§ **ABOUT THIS TASK**
All of the data that follows should be retyped exactly, please, except the pictures.

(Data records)
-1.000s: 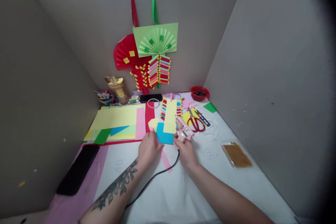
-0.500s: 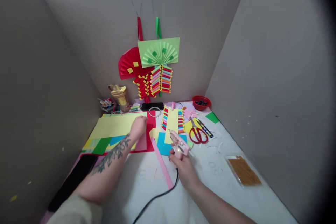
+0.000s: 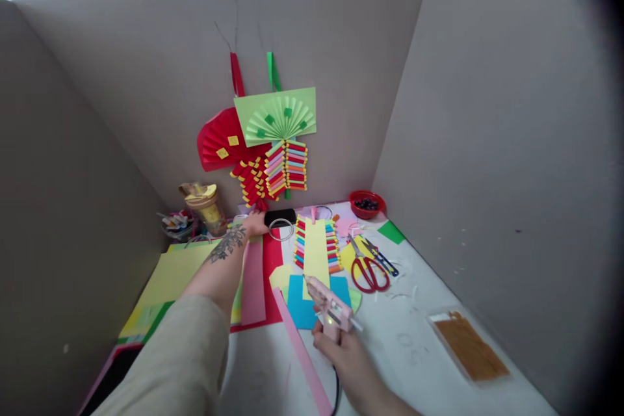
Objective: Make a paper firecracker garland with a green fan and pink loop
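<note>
My right hand (image 3: 344,354) is wrapped round the handle of a pink hot glue gun (image 3: 330,305), its nozzle pointing up and left over the lower end of a pale yellow paper strip (image 3: 316,247). Rows of small coloured paper rolls (image 3: 299,244) line both sides of that strip. Under its lower end lies blue paper (image 3: 298,305). My left hand (image 3: 255,223) reaches to the back of the table, beside a black flat object (image 3: 280,217). Its fingers are too hidden to show whether they hold anything.
Red-handled scissors (image 3: 369,273) and a dark cutter (image 3: 383,257) lie to the right. A red bowl (image 3: 366,205) stands behind them, and a brown-filled clear packet (image 3: 468,346) lies nearer. Left are paper sheets (image 3: 170,273). Paper decorations (image 3: 283,118) hang on the back panel.
My left hand has moved from the paper sheets to the back of the table, near the black object. My right hand still holds the glue gun. The camera view has shifted.
</note>
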Motion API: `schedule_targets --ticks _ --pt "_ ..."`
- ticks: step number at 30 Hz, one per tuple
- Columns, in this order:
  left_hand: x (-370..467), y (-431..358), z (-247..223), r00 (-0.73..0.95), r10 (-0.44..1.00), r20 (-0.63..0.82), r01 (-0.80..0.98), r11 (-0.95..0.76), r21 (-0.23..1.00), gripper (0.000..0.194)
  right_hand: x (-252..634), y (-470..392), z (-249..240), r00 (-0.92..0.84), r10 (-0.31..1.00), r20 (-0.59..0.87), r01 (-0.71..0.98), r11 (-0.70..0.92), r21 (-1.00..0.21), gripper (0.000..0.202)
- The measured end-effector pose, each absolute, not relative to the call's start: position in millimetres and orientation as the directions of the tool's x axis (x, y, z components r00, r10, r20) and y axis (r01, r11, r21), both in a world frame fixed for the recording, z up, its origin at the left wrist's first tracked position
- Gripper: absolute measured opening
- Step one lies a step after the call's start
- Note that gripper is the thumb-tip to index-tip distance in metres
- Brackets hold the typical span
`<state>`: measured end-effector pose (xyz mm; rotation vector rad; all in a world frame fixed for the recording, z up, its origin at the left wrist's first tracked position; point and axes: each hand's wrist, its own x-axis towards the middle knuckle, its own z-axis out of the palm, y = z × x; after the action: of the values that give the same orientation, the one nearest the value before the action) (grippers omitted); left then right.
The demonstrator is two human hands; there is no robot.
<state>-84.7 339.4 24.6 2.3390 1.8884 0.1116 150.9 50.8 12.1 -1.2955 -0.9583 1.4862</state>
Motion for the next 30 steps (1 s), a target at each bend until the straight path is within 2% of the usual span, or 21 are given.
schedule_targets --ticks 7,11,14,16,20,22,24,27,30 --pt "-85.1 347.0 42.5 0.207 0.966 -0.154 0.974 -0.188 0.128 0.053 151.9 52.3 6.7 -0.056 0.960 -0.276 -0.157 -0.281 -0.947 0.018" --pt "-84.5 330.7 50.9 0.193 0.977 -0.091 0.975 -0.180 0.132 0.054 152.5 51.7 12.5 -0.019 0.959 -0.281 -0.157 -0.281 -0.947 0.017" --pt "-83.4 310.0 58.8 0.155 0.987 -0.036 0.981 -0.150 0.122 0.040 152.1 49.7 14.9 0.003 0.964 -0.265 -0.154 -0.262 -0.953 0.018" --pt "-80.4 292.2 66.2 0.138 0.990 0.038 0.980 -0.142 0.136 0.029 151.2 47.9 13.6 0.002 0.966 -0.258 -0.155 -0.255 -0.955 0.019" --pt "-74.8 249.1 92.6 0.174 0.905 0.388 0.939 -0.270 0.211 0.024 149.7 44.2 9.7 -0.023 0.972 -0.235 -0.159 -0.235 -0.959 0.021" --pt "-81.2 226.7 113.2 0.156 0.868 0.471 0.917 -0.304 0.257 0.023 150.0 42.5 10.3 -0.024 0.971 -0.237 -0.156 -0.238 -0.959 0.021" --pt "-98.0 205.7 136.5 0.067 0.852 0.520 0.907 -0.270 0.325 0.025 151.0 40.9 13.0 -0.037 0.968 -0.249 -0.144 -0.252 -0.957 0.017" --pt "-138.5 182.7 166.9 -0.147 0.861 0.487 0.865 -0.126 0.485 0.041 152.4 38.2 17.9 -0.075 0.969 -0.236 -0.141 -0.244 -0.959 0.016" --pt "-183.2 178.5 180.0 -0.181 0.938 0.296 0.843 -0.006 0.537 0.038 152.4 35.9 19.7 -0.098 0.971 -0.219 -0.151 -0.232 -0.961 0.016"
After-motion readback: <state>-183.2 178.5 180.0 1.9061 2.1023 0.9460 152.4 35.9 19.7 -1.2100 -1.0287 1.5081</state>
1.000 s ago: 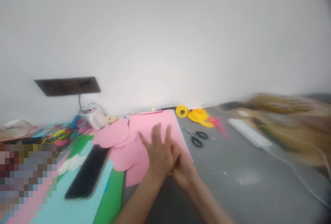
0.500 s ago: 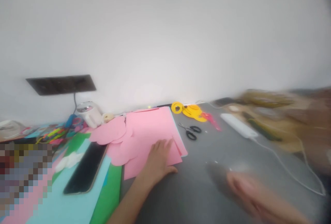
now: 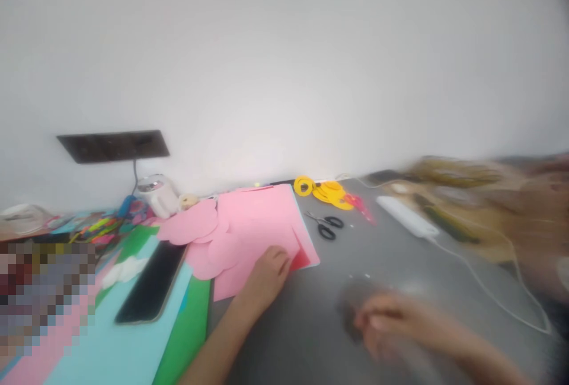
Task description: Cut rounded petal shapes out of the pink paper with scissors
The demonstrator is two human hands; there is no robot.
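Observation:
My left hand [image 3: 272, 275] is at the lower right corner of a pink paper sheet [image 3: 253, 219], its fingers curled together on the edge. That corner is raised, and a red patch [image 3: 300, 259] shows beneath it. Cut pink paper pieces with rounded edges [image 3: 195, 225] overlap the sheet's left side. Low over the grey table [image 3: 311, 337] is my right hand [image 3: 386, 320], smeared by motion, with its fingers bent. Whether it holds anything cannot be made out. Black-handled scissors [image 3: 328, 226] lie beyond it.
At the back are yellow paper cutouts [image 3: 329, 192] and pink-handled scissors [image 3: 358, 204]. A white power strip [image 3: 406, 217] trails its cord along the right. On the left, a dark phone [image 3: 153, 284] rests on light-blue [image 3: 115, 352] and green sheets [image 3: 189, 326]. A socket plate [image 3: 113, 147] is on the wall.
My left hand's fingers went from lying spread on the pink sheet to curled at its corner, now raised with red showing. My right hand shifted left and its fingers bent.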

§ **RESULT BELOW**
-1.000s: 
-0.500s: 
+0.000s: 
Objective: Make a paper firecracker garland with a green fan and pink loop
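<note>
My right hand (image 3: 344,354) is wrapped round the handle of a pink hot glue gun (image 3: 330,305), its nozzle pointing up and left over the lower end of a pale yellow paper strip (image 3: 316,247). Rows of small coloured paper rolls (image 3: 299,244) line both sides of that strip. Under its lower end lies blue paper (image 3: 298,305). My left hand (image 3: 255,223) reaches to the back of the table, beside a black flat object (image 3: 280,217). Its fingers are too hidden to show whether they hold anything.
Red-handled scissors (image 3: 369,273) and a dark cutter (image 3: 383,257) lie to the right. A red bowl (image 3: 366,205) stands behind them, and a brown-filled clear packet (image 3: 468,346) lies nearer. Left are paper sheets (image 3: 170,273). Paper decorations (image 3: 283,118) hang on the back panel.
My left hand has moved from the paper sheets to the back of the table, near the black object. My right hand still holds the glue gun. The camera view has shifted.
</note>
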Motion API: `schedule_targets --ticks _ --pt "_ ..."`
- ticks: step number at 30 Hz, one per tuple
- Columns, in this order:
  left_hand: x (-370..467), y (-431..358), z (-247..223), r00 (-0.73..0.95), r10 (-0.44..1.00), r20 (-0.63..0.82), r01 (-0.80..0.98), r11 (-0.95..0.76), r21 (-0.23..1.00), gripper (0.000..0.194)
  right_hand: x (-252..634), y (-470..392), z (-249..240), r00 (-0.92..0.84), r10 (-0.31..1.00), r20 (-0.59..0.87), r01 (-0.71..0.98), r11 (-0.70..0.92), r21 (-1.00..0.21), gripper (0.000..0.202)
- The measured end-effector pose, each absolute, not relative to the call's start: position in millimetres and orientation as the directions of the tool's x axis (x, y, z components r00, r10, r20) and y axis (r01, r11, r21), both in a world frame fixed for the recording, z up, its origin at the left wrist's first tracked position
- Gripper: absolute measured opening
- Step one lies a step after the call's start
- Note that gripper is the thumb-tip to index-tip distance in metres
- Brackets hold the typical span
`<state>`: measured end-effector pose (xyz mm; rotation vector rad; all in a world frame fixed for the recording, z up, its origin at the left wrist's first tracked position; point and axes: each hand's wrist, its own x-axis towards the middle knuckle, its own z-axis out of the palm, y = z × x; after the action: of the values that give the same orientation, the one nearest the value before the action) (grippers omitted); left then right.
The demonstrator is two human hands; there is no robot.
<state>-84.7 339.4 24.6 2.3390 1.8884 0.1116 150.9 50.8 12.1 -1.2955 -0.9583 1.4862</state>
Motion for the next 30 steps (1 s), a target at each bend until the straight path is within 2% of the usual span, or 21 are given.
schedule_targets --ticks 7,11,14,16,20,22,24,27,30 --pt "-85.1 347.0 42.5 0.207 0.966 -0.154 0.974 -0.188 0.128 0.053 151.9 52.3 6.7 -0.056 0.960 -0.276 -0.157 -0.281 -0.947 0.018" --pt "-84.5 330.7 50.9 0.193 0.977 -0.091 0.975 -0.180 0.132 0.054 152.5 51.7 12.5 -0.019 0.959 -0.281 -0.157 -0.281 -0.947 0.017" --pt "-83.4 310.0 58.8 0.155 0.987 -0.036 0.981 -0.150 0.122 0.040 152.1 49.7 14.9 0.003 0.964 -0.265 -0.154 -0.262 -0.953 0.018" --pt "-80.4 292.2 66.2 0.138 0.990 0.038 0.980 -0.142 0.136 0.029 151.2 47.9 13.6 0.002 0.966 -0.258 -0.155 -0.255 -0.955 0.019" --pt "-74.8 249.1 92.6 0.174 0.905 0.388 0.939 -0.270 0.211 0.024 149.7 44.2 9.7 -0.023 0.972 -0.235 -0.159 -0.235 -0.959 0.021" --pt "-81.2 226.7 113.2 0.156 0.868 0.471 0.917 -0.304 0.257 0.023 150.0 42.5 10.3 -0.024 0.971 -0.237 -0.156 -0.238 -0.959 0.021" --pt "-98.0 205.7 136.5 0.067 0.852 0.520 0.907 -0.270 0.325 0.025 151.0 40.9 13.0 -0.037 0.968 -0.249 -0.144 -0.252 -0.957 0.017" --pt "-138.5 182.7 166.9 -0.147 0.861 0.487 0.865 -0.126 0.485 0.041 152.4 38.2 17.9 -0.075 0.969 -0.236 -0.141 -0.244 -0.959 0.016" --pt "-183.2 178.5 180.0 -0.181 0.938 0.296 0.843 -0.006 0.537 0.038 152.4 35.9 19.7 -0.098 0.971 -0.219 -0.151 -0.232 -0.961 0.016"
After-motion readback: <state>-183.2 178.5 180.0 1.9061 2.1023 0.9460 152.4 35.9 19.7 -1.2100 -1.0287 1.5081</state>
1.000 s ago: 
0.500 s ago: 
now: 
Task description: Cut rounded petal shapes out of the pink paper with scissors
The demonstrator is two human hands; there is no robot.
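Observation:
My left hand [image 3: 272, 275] is at the lower right corner of a pink paper sheet [image 3: 253, 219], its fingers curled together on the edge. That corner is raised, and a red patch [image 3: 300, 259] shows beneath it. Cut pink paper pieces with rounded edges [image 3: 195, 225] overlap the sheet's left side. Low over the grey table [image 3: 311, 337] is my right hand [image 3: 386, 320], smeared by motion, with its fingers bent. Whether it holds anything cannot be made out. Black-handled scissors [image 3: 328, 226] lie beyond it.
At the back are yellow paper cutouts [image 3: 329, 192] and pink-handled scissors [image 3: 358, 204]. A white power strip [image 3: 406, 217] trails its cord along the right. On the left, a dark phone [image 3: 153, 284] rests on light-blue [image 3: 115, 352] and green sheets [image 3: 189, 326]. A socket plate [image 3: 113, 147] is on the wall.
My left hand's fingers went from lying spread on the pink sheet to curled at its corner, now raised with red showing. My right hand shifted left and its fingers bent.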

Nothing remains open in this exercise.